▶ Directions for this task
Copy out each line of the data that includes the string "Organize".
|---|
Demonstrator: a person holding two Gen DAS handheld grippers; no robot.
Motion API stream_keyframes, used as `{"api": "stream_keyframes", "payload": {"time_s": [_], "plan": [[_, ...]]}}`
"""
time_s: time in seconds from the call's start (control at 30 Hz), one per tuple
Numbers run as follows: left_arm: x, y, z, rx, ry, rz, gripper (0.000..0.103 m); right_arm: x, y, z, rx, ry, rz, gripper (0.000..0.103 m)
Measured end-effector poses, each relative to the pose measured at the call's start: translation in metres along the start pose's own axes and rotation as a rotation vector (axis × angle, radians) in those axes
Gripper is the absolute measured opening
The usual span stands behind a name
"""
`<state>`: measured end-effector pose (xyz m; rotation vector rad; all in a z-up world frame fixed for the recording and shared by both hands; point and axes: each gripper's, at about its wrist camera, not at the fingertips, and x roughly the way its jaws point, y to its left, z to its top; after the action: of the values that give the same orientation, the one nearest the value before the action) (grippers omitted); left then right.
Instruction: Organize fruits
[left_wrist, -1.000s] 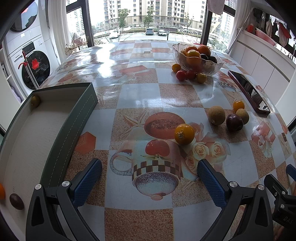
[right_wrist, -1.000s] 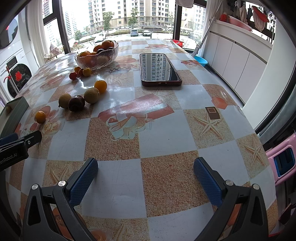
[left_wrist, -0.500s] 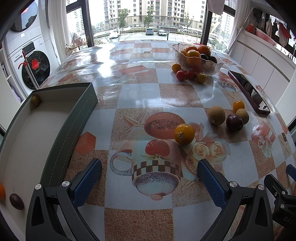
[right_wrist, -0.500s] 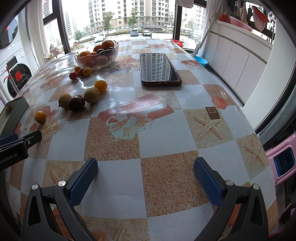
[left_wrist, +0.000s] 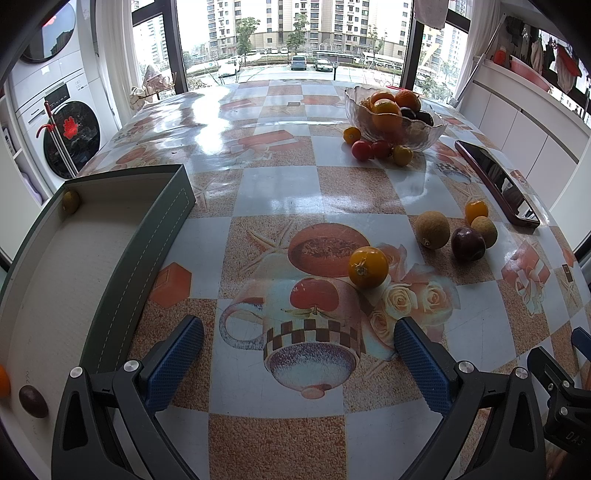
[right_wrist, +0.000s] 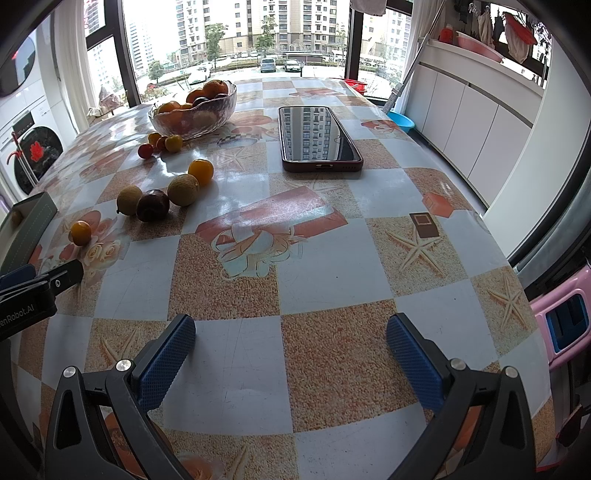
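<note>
A yellow tomato (left_wrist: 368, 267) lies on the table just ahead of my open, empty left gripper (left_wrist: 299, 336). Further right lie a tan fruit (left_wrist: 432, 229), a dark plum (left_wrist: 467, 244), another tan fruit (left_wrist: 484, 230) and a small orange (left_wrist: 476, 210). A green-rimmed tray (left_wrist: 162, 225) at the left holds a tan fruit (left_wrist: 71, 201), a dark fruit (left_wrist: 32, 401) and an orange one at the edge. A glass bowl (left_wrist: 395, 122) of fruit stands at the back with small tomatoes (left_wrist: 362, 150) before it. My right gripper (right_wrist: 291, 341) is open and empty over bare table; the same fruits (right_wrist: 152, 210) show at its left.
A phone in a dark red case (right_wrist: 317, 134) lies on the table right of the bowl (right_wrist: 194, 110). The left gripper's body (right_wrist: 33, 291) shows at the left edge of the right wrist view. White cabinets run along the right, a washing machine (left_wrist: 70, 144) stands at the left.
</note>
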<state>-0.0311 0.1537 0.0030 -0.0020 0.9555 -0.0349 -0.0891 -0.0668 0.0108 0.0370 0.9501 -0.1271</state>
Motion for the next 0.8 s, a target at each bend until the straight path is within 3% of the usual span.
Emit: {"api": "stream_keyframes", "payload": {"time_s": [0.67,0.8], "plan": [[0.0005,0.0004,0.001,0.0,0.0,0.0,0.103,0.0,-0.0007,-0.0008,0.0,0.001,0.0,0.103],[0.0002,0.0003,0.0007,0.0,0.0,0.0,0.103,0.0017,0.0018,0.0063,-0.002,0.045,0.001,0.103]]}}
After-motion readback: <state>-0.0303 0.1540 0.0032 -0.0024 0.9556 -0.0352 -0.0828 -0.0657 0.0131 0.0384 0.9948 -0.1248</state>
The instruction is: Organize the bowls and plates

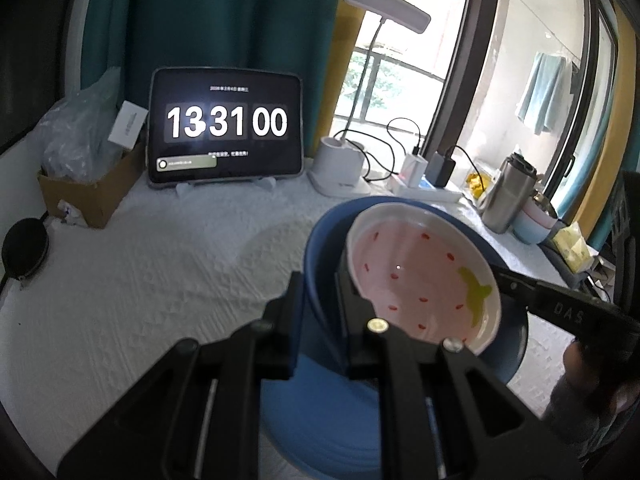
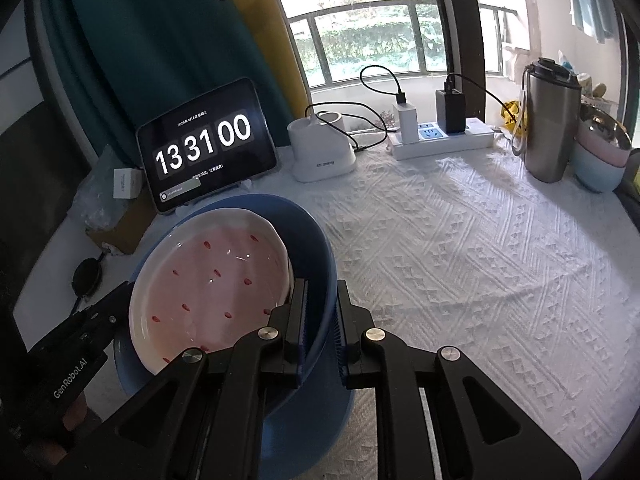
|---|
▶ Finished task
Instruction: Organize fruits
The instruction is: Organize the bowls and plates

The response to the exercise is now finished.